-- TASK DESCRIPTION --
Look through the material below, count the lines containing the word "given", and state only the count.

*** TASK DATA ***

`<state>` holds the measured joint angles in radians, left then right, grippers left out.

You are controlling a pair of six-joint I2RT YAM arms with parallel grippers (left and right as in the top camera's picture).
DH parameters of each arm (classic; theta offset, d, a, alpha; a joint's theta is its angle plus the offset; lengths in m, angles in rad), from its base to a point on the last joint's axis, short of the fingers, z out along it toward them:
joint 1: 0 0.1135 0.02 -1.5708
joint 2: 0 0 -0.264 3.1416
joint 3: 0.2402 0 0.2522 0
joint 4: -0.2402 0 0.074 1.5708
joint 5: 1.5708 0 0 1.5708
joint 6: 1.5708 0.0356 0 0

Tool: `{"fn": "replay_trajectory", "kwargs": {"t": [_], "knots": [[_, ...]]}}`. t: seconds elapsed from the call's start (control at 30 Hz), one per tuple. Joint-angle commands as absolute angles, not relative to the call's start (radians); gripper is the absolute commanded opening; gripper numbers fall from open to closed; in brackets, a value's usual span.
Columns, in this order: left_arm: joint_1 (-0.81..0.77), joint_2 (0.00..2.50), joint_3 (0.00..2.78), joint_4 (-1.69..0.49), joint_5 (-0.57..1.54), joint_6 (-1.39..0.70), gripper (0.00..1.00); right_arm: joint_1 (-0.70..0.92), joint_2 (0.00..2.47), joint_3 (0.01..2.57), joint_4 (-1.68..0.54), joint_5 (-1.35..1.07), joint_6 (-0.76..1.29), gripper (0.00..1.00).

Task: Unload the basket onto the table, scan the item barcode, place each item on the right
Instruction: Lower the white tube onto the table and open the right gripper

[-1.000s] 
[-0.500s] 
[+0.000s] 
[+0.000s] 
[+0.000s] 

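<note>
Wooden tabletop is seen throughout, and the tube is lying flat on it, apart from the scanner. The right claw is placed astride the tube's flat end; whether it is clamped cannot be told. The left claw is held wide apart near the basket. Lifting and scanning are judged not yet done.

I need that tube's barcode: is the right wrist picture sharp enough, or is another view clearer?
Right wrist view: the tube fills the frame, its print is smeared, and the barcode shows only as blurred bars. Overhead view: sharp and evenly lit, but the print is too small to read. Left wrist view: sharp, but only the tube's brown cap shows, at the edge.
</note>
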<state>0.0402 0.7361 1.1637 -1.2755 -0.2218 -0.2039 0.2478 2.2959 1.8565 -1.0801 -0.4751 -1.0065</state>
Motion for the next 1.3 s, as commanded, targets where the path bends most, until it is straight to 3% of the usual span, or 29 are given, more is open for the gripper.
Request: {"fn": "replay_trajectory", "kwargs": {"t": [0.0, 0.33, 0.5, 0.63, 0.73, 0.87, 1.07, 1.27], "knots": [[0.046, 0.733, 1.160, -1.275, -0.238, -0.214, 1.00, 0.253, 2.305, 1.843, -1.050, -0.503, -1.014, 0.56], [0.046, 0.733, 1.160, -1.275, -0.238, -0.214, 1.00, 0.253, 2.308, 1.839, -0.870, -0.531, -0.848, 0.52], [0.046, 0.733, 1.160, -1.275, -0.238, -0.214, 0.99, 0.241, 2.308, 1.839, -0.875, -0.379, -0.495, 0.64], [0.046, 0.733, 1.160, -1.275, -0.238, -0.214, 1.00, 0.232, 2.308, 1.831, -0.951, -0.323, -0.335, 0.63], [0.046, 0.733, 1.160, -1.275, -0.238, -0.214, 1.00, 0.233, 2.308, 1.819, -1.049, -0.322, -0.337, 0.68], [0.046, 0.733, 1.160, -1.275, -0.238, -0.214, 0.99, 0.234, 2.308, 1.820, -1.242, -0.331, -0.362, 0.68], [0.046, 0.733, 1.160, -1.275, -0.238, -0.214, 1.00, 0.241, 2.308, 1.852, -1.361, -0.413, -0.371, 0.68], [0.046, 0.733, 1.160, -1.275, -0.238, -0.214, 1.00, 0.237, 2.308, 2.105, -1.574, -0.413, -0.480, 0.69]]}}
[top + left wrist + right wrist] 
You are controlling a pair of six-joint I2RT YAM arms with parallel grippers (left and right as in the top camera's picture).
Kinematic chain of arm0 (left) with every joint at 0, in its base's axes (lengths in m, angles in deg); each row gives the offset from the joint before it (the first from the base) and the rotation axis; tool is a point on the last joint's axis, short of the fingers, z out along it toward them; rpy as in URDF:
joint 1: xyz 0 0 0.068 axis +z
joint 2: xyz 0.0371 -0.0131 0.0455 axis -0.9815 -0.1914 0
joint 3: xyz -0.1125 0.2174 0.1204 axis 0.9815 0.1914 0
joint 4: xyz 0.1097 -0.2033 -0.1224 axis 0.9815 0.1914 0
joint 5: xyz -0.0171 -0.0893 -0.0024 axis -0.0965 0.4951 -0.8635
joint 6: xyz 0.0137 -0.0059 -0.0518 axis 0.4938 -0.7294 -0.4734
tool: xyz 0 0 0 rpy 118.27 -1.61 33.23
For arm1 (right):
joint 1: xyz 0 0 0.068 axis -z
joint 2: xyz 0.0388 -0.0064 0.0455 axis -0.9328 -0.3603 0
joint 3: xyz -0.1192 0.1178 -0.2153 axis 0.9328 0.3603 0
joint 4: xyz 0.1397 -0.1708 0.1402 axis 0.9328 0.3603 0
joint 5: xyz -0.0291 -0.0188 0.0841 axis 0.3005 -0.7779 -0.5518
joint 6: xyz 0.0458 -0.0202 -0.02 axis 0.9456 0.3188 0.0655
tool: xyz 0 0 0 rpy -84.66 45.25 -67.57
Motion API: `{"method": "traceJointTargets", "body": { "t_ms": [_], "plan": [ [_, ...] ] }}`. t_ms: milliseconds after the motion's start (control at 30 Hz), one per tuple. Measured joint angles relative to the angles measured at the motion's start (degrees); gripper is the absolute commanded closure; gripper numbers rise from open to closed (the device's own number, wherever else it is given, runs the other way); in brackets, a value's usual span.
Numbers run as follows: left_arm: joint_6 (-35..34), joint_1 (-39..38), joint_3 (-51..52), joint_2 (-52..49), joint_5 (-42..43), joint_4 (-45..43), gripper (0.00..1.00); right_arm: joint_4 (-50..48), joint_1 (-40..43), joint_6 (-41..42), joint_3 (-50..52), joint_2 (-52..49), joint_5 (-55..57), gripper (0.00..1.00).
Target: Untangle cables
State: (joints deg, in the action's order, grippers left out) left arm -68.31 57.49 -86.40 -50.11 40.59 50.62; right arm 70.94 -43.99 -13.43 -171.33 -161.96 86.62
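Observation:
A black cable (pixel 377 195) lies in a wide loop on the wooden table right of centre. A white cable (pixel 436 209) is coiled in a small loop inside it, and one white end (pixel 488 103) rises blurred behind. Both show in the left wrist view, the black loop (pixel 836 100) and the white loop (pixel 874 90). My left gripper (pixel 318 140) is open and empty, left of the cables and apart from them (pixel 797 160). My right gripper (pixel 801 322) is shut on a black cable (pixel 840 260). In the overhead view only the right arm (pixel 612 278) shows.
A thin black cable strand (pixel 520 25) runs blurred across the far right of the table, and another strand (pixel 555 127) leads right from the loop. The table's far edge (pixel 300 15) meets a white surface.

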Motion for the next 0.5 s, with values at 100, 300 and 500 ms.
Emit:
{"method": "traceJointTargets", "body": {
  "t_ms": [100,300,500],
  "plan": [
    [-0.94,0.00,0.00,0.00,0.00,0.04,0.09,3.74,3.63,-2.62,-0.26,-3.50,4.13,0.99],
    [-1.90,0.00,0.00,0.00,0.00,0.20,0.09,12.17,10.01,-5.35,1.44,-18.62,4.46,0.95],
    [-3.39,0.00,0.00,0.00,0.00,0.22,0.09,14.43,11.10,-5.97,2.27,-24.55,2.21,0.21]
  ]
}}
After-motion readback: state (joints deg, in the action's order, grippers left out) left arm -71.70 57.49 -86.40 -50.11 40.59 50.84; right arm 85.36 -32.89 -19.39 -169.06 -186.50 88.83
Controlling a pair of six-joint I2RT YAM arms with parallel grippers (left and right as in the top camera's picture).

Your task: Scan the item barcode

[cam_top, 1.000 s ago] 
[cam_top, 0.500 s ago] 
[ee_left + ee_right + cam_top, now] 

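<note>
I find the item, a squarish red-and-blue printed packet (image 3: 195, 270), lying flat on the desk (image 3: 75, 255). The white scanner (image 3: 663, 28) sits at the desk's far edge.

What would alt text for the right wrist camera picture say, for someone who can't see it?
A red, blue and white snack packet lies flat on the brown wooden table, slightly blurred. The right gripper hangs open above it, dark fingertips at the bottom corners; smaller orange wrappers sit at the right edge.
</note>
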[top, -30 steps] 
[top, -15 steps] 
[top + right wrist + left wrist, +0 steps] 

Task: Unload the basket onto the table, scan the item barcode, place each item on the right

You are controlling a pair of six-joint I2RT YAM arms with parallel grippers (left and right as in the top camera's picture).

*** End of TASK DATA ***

-- ANSWER TO THE PROBLEM --
2